• _Information supplied_:
------------------------------

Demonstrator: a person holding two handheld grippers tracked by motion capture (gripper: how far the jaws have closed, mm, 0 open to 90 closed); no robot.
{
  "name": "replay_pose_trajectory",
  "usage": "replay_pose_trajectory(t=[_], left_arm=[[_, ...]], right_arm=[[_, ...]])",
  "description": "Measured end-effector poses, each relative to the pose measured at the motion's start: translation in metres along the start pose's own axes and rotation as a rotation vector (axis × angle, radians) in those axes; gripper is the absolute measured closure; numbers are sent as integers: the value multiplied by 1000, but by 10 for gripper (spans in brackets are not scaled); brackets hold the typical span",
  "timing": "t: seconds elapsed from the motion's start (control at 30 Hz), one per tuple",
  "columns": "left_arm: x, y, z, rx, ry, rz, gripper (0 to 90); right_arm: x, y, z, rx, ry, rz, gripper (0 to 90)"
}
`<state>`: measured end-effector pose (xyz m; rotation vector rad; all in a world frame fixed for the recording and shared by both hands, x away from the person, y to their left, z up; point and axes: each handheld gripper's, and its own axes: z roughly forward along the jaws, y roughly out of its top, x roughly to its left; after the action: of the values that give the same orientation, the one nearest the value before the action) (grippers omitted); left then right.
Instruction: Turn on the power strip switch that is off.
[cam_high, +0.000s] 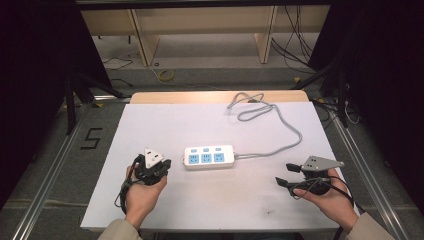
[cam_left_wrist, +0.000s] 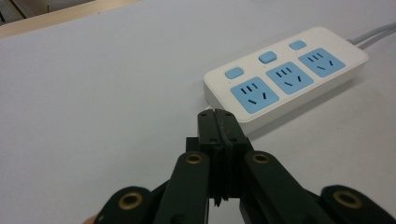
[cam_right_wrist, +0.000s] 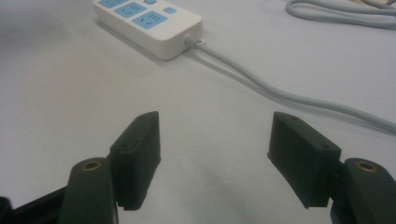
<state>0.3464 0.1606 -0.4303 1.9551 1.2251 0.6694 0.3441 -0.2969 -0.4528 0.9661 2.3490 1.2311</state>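
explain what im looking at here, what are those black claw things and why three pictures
Nothing here is a robot arm: a person sits at a table and holds a hand tool with two black jaws in each hand. The high view looks down from above the person's side. The left gripper is at the left there, the right gripper at the right. The other two pictures come from small cameras riding on the tools, looking along their jaws.

In the left gripper view, the left gripper has its jaws pressed together with nothing between them, its tip close to the near end of the power strip. In the right gripper view, the right gripper stands wide open, also empty.

On the table lies a white power strip with three blue sockets and three buttons. Its grey cable loops toward the far edge.
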Motion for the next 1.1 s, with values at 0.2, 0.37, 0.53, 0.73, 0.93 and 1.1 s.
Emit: replay_pose_trajectory(t=[0.2,0.37,0.53,0.73,0.93,1.1], left_arm=[[-3,5,9,9,-7,7,896],[-7,11,16,17,-6,29,896],[-12,17,23,29,-12,36,897],[-15,19,30,45,-24,47,897],[-18,24,36,46,-28,51,897],[-20,28,41,53,-31,51,897]], right_arm=[[-1,0,0,0,-1,1,344],[0,-1,0,2,0,1,343],[-1,-1,0,1,0,1,343],[-1,0,-1,-1,-3,-1,343],[0,-1,-1,4,0,1,343],[-1,-1,-1,5,-1,2,343]])
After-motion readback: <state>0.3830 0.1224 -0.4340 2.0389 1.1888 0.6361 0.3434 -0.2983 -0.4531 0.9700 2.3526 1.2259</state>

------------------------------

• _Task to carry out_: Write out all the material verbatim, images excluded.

• _Result of this task_:
Demonstrator: a person holding two handheld grippers tracked by motion capture (gripper: how far the jaws have closed, mm, 0 open to 90 closed); no robot.
{
  "name": "replay_pose_trajectory",
  "usage": "replay_pose_trajectory(t=[_], left_arm=[[_, ...]], right_arm=[[_, ...]])",
  "description": "Measured end-effector poses, each relative to the pose measured at the motion's start: translation in metres along the start pose's own axes and rotation as a rotation vector (axis × angle, radians) in those axes; gripper is the absolute measured closure; numbers are sent as integers: the value multiplied by 1000, but by 10 for gripper (spans in brackets are not scaled); brackets hold the typical span",
  "timing": "t: seconds elapsed from the motion's start (control at 30 Hz), one per tuple",
  "columns": "left_arm: x, y, z, rx, ry, rz, gripper (0 to 90); right_arm: x, y, z, rx, ry, rz, gripper (0 to 90)"
}
`<state>`: measured end-effector pose (xyz m; rotation vector rad; all in a world frame fixed for the recording and shared by both hands, x away from the person, y to their left, z up; point and axes: each handheld gripper's, and its own axes: z roughly forward along the jaws, y roughly out of its top, x roughly to its left; after the action: of the values that give the same orientation, the one nearest the value before the action) (grippers omitted); left then right.
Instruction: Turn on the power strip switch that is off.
[cam_high, +0.000s] 
[cam_left_wrist, +0.000s] 
[cam_right_wrist, +0.000s] 
<state>0.3464 0.1606 -0.4303 1.9551 1.2251 0.6694 0.3441 -0.2969 -0.4528 0.9661 2.3490 1.2311</state>
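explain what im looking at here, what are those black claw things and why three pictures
Nothing here is a robot arm: a person sits at a table and holds a hand tool with two black jaws in each hand. The high view looks down from above the person's side. The left gripper is at the left there, the right gripper at the right. The other two pictures come from small cameras riding on the tools, looking along their jaws.

In the left gripper view, the left gripper has its jaws pressed together with nothing between them, its tip close to the near end of the power strip. In the right gripper view, the right gripper stands wide open, also empty.

On the table lies a white power strip with three blue sockets and three buttons. Its grey cable loops toward the far edge.
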Motion for the next 1.1 s, with values at 0.2, 0.37, 0.53, 0.73, 0.93 and 1.1 s.
Emit: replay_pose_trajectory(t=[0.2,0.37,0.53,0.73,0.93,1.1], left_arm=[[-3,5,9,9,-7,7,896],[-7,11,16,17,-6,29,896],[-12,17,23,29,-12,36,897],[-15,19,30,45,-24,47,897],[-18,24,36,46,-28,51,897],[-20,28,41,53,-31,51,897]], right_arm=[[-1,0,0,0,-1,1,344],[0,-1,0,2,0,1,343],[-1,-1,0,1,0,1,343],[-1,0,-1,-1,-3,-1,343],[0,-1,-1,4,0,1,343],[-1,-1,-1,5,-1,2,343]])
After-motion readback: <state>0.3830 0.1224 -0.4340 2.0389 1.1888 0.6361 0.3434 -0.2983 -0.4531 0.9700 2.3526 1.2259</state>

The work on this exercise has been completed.